__EXERCISE__. Find the string "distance" in the records. Copy every line it appears in.

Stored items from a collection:
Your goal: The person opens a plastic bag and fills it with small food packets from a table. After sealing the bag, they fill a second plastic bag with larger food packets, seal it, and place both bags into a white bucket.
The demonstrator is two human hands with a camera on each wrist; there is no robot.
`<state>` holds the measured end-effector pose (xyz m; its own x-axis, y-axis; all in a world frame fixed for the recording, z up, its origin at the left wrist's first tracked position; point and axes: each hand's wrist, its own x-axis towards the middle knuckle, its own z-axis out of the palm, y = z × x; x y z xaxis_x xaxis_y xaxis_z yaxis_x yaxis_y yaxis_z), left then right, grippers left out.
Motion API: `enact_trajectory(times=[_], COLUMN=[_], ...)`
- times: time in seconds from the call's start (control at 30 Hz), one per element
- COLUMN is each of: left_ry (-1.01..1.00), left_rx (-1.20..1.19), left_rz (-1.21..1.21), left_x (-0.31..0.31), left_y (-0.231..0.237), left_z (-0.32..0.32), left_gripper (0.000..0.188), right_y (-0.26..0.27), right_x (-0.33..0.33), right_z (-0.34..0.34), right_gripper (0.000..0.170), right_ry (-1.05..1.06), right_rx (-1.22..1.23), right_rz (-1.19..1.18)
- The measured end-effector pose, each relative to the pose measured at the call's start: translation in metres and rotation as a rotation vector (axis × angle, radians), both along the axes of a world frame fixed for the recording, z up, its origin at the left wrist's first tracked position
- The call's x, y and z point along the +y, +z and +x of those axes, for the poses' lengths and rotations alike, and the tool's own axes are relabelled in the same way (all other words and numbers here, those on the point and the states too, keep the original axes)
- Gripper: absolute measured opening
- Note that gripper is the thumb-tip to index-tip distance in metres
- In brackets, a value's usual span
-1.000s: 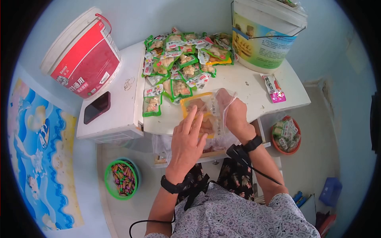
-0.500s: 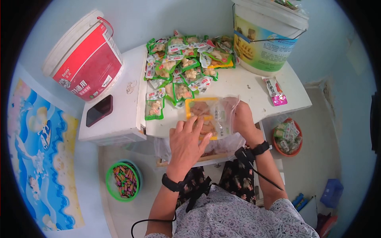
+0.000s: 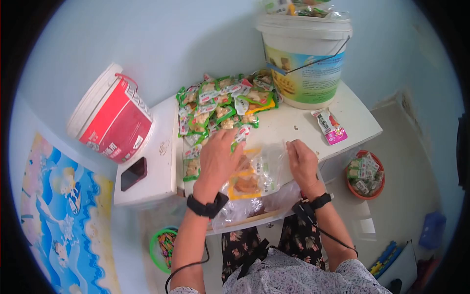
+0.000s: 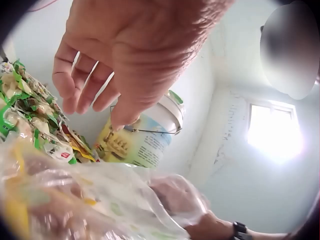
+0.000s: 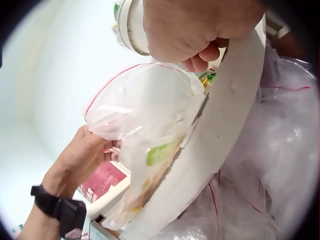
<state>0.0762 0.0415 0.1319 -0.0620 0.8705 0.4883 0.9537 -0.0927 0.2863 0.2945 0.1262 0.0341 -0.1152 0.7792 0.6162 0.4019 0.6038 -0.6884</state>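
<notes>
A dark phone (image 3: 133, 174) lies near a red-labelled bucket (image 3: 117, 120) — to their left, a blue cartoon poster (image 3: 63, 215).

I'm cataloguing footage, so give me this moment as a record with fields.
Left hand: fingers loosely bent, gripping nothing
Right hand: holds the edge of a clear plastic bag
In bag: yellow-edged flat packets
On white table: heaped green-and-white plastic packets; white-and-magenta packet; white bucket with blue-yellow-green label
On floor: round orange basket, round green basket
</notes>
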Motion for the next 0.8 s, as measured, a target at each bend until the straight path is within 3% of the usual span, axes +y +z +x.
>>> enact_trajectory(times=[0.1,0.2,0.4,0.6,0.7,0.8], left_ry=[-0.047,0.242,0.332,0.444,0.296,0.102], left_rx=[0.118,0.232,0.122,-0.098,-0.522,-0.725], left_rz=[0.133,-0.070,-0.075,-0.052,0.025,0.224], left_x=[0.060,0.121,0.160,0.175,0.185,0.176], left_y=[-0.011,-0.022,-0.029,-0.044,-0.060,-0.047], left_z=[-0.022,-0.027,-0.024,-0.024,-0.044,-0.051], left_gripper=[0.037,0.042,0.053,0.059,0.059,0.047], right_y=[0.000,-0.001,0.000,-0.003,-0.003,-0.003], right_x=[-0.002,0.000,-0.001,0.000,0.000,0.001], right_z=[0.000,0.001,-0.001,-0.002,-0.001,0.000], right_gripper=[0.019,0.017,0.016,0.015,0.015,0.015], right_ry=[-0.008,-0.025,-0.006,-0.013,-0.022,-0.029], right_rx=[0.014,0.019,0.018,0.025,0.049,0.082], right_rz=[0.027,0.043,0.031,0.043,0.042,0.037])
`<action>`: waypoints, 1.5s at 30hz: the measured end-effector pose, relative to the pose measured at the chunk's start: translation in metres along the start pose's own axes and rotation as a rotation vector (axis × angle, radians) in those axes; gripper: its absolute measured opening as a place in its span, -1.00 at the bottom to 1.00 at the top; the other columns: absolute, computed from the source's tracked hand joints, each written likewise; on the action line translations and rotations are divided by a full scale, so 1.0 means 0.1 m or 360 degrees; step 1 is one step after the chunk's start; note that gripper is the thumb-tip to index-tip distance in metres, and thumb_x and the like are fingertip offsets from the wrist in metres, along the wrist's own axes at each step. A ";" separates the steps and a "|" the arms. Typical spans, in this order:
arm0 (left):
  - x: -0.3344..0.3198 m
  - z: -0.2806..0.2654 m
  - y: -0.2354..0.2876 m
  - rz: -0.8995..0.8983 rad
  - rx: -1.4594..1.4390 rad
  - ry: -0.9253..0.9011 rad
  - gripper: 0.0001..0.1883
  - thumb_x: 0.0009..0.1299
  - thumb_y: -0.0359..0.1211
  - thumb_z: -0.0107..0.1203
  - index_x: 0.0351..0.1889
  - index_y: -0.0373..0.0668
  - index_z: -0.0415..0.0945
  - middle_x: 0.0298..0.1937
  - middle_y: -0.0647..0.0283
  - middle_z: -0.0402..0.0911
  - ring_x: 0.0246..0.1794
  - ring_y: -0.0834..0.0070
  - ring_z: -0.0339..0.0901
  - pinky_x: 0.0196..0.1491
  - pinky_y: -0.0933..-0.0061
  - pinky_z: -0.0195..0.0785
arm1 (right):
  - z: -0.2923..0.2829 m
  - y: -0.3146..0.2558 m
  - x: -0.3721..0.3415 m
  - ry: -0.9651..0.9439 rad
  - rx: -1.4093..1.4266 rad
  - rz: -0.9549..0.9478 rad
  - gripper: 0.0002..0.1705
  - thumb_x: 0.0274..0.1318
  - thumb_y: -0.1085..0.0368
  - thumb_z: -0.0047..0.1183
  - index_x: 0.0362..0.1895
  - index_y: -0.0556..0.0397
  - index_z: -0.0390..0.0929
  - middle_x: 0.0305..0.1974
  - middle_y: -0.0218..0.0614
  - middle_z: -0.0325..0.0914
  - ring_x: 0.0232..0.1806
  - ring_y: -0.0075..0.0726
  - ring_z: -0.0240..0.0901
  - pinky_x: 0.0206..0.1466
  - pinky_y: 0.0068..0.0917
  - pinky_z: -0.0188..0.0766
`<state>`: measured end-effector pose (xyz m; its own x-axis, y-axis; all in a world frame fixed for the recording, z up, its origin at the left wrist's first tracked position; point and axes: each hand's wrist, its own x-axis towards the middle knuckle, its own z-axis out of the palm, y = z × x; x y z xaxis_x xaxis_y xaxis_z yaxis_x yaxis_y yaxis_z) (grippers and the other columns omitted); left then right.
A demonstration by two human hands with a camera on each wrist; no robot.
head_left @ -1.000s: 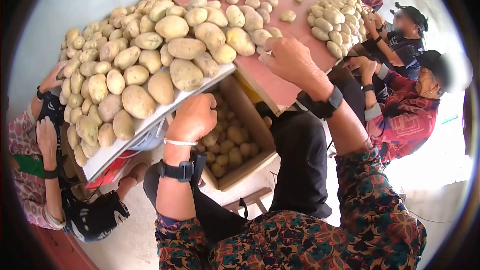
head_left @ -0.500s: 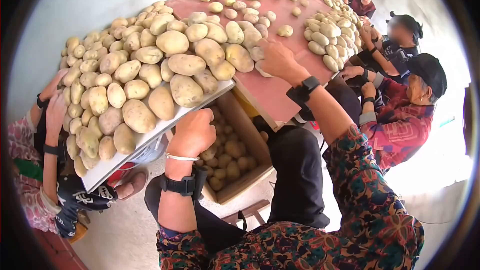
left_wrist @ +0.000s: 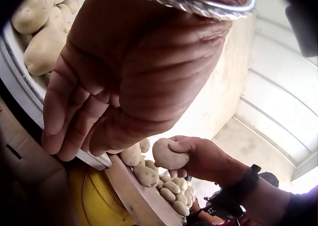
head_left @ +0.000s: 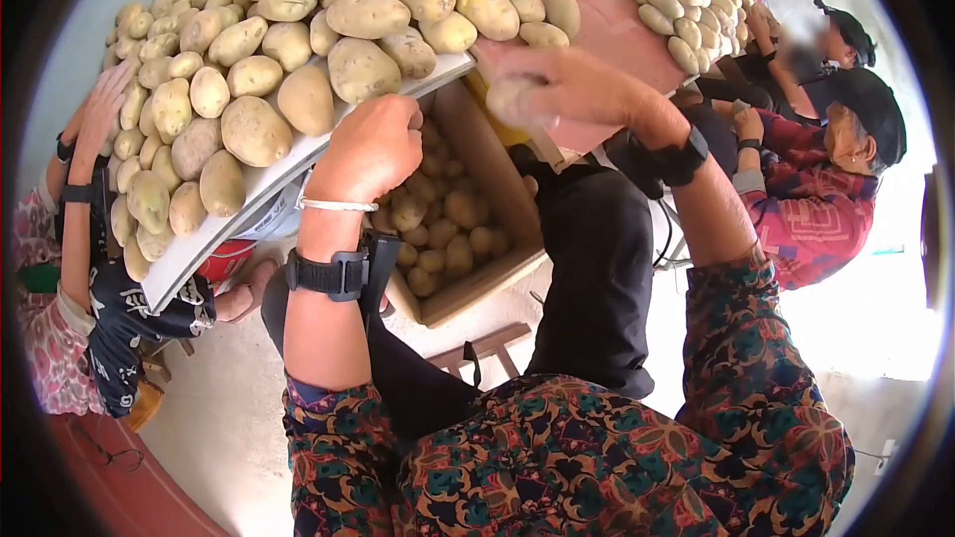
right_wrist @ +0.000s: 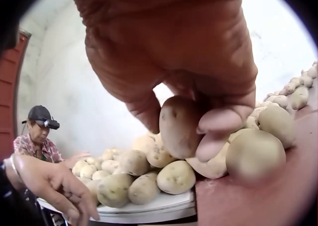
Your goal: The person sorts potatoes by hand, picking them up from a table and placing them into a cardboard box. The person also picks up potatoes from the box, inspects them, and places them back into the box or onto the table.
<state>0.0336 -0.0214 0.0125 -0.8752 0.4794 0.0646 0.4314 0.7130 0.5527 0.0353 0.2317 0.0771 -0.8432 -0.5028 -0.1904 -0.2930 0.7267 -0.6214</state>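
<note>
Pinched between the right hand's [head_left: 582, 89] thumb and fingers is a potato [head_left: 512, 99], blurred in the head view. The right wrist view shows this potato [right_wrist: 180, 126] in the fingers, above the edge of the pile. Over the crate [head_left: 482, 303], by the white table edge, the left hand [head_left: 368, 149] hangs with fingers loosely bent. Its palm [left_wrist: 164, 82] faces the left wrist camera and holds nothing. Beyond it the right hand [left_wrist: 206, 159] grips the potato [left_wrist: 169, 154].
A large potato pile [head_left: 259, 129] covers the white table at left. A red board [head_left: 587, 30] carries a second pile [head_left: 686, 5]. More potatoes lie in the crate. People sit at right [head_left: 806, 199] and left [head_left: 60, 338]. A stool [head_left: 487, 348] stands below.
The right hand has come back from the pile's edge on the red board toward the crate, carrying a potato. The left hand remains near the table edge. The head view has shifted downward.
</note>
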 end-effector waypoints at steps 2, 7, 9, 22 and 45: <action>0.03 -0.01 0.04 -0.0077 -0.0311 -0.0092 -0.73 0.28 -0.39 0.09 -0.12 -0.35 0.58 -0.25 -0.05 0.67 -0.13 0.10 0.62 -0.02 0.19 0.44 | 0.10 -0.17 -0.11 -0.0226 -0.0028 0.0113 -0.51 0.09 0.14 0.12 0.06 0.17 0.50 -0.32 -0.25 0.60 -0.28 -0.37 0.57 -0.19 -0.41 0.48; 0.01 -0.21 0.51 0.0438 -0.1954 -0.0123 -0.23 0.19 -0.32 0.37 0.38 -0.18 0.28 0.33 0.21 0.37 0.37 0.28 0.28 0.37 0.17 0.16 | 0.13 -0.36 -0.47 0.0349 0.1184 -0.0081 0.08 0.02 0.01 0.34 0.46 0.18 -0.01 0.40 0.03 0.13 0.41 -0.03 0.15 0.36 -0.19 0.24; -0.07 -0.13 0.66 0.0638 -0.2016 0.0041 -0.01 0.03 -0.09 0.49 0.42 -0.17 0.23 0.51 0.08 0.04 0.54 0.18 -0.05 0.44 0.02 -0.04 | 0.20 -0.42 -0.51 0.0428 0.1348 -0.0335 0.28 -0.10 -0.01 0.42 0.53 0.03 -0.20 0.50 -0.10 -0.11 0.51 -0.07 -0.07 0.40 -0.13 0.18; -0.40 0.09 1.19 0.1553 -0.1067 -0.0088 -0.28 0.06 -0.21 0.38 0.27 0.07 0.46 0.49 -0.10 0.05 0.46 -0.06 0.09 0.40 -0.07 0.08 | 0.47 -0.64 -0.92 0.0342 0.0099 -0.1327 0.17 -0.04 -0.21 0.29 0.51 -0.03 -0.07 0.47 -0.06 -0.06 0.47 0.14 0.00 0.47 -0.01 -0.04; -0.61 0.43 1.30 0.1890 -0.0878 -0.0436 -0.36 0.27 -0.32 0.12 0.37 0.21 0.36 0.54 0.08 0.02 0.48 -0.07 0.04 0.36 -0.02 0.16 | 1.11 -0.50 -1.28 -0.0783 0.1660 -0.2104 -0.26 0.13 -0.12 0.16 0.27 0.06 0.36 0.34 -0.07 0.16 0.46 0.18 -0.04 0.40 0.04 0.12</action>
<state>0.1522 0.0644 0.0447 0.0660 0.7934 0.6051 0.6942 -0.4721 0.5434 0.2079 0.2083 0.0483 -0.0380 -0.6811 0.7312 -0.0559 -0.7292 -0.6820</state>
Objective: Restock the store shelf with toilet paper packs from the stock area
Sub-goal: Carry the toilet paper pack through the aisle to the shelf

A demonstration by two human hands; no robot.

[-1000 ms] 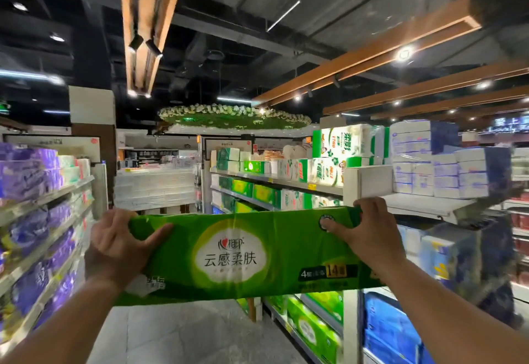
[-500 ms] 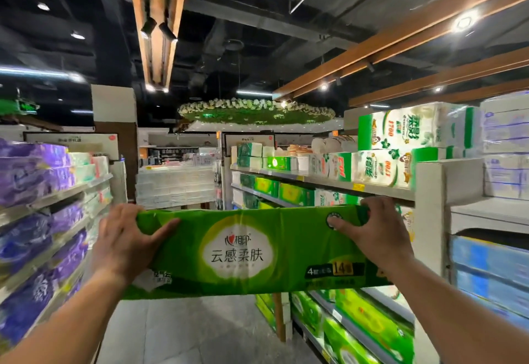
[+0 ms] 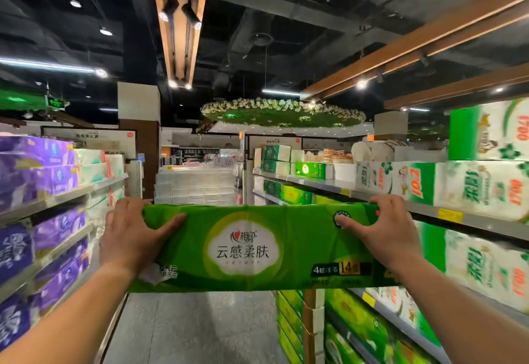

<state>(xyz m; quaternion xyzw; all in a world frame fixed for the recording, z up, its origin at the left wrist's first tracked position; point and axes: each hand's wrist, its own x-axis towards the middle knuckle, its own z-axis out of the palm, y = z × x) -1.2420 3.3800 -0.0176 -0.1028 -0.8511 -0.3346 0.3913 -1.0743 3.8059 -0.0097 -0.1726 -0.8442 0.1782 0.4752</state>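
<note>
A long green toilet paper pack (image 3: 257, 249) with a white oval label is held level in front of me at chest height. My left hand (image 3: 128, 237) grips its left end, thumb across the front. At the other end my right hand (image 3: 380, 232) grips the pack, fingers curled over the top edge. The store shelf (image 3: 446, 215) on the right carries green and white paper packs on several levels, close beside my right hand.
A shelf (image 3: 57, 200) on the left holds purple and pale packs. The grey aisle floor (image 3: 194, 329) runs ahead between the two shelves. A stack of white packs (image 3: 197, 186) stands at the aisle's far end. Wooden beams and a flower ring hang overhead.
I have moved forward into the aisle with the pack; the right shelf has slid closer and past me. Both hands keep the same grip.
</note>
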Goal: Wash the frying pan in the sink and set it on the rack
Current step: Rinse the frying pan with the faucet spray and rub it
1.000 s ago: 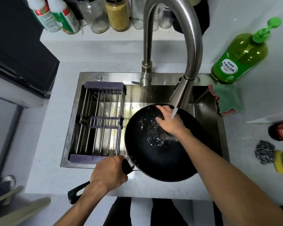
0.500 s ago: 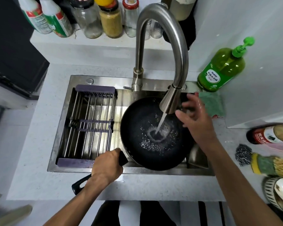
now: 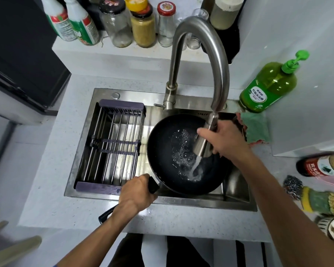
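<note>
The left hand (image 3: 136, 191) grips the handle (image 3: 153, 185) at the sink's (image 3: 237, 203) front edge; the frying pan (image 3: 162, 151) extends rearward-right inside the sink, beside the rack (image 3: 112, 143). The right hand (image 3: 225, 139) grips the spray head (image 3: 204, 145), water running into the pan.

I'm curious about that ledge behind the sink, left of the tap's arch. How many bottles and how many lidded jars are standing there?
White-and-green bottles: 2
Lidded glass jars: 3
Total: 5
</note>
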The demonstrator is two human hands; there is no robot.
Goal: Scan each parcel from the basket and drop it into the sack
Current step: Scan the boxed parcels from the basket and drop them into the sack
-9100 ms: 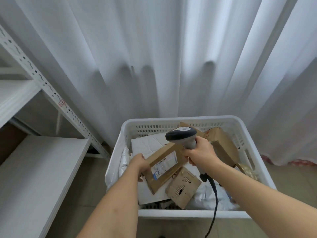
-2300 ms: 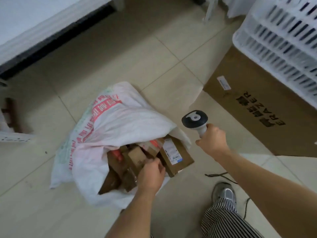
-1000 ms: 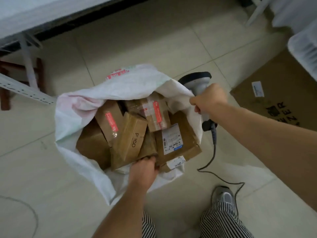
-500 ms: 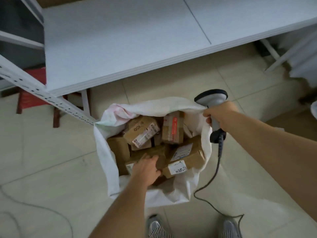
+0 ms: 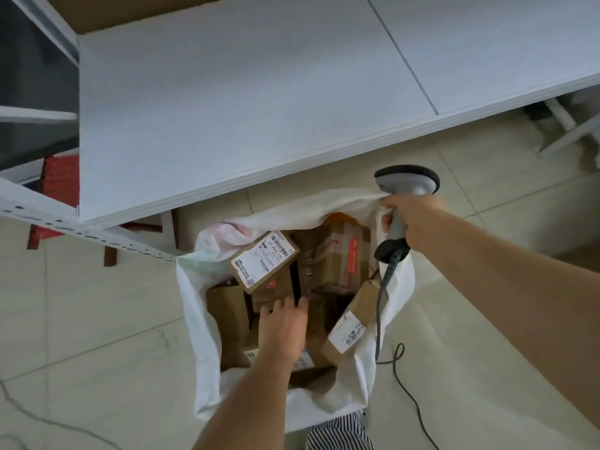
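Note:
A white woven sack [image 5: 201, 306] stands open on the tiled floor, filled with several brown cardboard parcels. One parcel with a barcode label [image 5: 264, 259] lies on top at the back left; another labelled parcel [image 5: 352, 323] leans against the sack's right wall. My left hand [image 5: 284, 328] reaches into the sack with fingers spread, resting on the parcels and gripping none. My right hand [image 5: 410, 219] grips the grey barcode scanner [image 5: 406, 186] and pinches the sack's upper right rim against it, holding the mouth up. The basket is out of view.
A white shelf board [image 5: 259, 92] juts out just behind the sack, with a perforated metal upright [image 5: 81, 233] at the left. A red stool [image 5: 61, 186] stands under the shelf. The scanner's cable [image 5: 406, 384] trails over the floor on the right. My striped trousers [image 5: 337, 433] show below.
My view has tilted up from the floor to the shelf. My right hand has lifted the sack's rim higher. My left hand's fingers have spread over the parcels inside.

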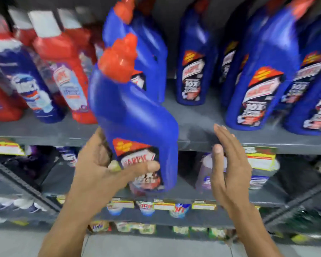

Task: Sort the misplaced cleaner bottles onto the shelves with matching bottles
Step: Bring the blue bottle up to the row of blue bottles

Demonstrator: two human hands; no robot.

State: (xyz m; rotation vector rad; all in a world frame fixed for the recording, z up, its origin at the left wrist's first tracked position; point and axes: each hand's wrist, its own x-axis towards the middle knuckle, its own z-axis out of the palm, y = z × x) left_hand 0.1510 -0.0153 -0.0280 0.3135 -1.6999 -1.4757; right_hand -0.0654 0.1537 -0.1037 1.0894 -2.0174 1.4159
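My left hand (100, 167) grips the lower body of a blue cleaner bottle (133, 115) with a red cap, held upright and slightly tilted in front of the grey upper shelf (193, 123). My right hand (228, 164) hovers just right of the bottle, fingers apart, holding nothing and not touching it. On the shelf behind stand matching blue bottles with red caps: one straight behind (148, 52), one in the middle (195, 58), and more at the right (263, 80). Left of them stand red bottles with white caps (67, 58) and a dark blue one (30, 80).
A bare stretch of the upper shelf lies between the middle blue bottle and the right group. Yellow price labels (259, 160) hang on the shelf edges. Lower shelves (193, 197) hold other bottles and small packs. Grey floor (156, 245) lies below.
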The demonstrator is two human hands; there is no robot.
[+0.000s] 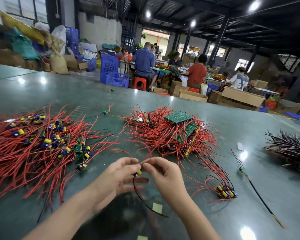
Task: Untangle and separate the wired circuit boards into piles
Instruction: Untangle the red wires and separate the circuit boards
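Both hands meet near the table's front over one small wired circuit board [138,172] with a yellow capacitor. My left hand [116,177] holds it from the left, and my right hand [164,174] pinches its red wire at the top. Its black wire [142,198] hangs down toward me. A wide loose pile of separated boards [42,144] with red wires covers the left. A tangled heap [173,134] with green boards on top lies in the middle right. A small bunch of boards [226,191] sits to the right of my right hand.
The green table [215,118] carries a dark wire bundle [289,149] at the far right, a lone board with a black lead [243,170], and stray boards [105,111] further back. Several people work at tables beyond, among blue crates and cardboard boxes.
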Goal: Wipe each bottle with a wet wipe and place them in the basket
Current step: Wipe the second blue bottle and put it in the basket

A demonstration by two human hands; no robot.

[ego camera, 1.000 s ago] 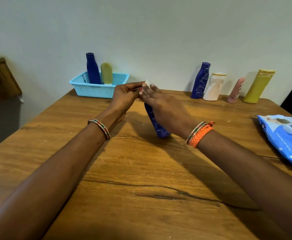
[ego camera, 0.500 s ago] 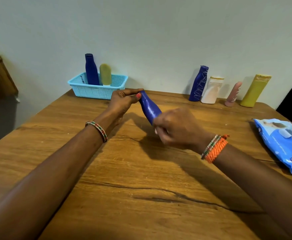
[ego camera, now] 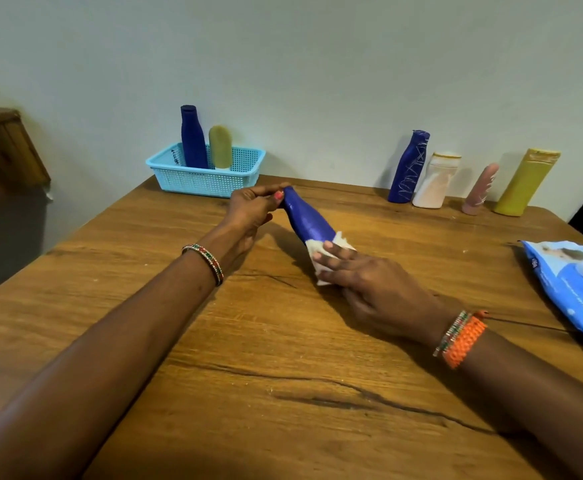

__REPLY TO THE TASK__.
- Note that gripper is the thumb-tip to index-tip distance in metres
`<action>`: waypoints, 1.5s at 30hz: the measured end-effector pose, relative to the pose measured at the chunk's start: translation in metres along the start pose's own axes and rotation as a rotation vector (axis × angle, radians) in those axes; gripper: its absolute measured opening as a place in its span, -1.00 at the bottom to 1.00 at the top; the other columns: absolute, computed from the source's tracked hand joints, each written likewise; on the action line translations and rotations are divided by a full scale, so 1.0 means 0.1 m or 360 degrees; step 1 is one step after the chunk's start; note that gripper is the thumb-tip to index-tip distance in metres, and thumb_x and the like are fingertip offsets from the wrist in metres, along the wrist's own axes at each step. A ";" separates the steps and a "|" the arms. Typical spans, in this order:

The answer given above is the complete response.